Historical population
| Census | Pop. | Note | %± |
| 1920 | 350 |  | — |
| 1950 | 152 |  | — |
| 1960 | 104 |  | −31.6% |
| 1970 | 78 |  | −25.0% |
| 1980 | 61 |  | −21.8% |
| 1990 | 27 |  | −55.7% |
| 2000 | 26 |  | −3.7% |
| 2010 | 20 |  | −23.1% |
| 2020 | 15 |  | −25.0% |
| 2024 (est.) | 13 |  | −13.3% |
U.S. Decennial Census 2020 Census

===2010 census===
As of the 2010 census, there were 20 people, 8 households, and 3 families residing in the city. The population density was 90.9 PD/sqmi. There were 10 housing units at an average density of 45.5 /sqmi. The racial makeup of the city was 100.0% White.

There were 8 households, of which 25.0% had children under the age of 18 living with them, 37.5% were married couples living together, and 62.5% were non-families. 62.5% of all households were made up of individuals, and 25% had someone living alone who was 65 years of age or older. The average household size was 2.50 and the average family size was 5.00.

The median age in the city was 48.7 years. 25% of residents were under the age of 18; 10% were between the ages of 18 and 24; 0.0% were from 25 to 44; 50% were from 45 to 64; and 15% were 65 years of age or older.
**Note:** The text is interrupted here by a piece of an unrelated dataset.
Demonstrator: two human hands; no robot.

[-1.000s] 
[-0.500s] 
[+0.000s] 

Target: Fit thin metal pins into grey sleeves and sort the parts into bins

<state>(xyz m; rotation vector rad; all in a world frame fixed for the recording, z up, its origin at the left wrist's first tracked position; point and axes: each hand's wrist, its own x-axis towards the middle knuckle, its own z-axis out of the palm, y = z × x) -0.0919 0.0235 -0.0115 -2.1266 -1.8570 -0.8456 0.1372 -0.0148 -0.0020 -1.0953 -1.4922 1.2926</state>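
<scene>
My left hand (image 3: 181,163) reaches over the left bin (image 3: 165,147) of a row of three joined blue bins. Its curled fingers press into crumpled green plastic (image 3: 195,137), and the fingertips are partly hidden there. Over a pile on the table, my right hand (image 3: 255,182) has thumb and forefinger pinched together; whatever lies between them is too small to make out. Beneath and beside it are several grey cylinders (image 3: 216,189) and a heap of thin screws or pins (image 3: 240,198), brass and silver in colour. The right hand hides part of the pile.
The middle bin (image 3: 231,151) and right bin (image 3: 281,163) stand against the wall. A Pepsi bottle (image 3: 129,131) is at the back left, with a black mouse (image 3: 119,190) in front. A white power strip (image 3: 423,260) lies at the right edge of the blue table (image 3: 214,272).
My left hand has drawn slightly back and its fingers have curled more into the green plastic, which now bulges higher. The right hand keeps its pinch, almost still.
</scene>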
The gender makeup of the city was 60.0% male and 40.0% female.

===2000 census===
As of the 2000 census, there were 26 people, 11 households, and 6 families residing in the city. The population density was 119.3 PD/sqmi. There were 19 housing units at an average density of 87.2 /sqmi. The racial makeup of the city was 100.00% White.

There were 11 households, out of which 27.3% had children under the age of 18 living with them, 54.5% were married couples living together, 9.1% had a female householder with no husband present, and 36.4% were non-families. 36.4% of all households were made up of individuals, and 9.1% had someone living alone who was 65 years of age or older. The average household size was 2.36 and the average family size was 3.14.

In the city, the population was spread out, with 30.8% under the age of 18, 23.1% from 25 to 44, 30.8% from 45 to 64, and 15.4% who were 65 years of age or older. The median age was 44 years. For every 100 females, there were 188.9 males. For every 100 females age 18 and over, there were 157.1 males.

The median income for a household in the city was $31,667, and the median income for a family was $81,250. Males had a median income of $21,250 versus $56,250 for females. The per capita income for the city was $27,878. None of the population and none of the families were below the poverty line.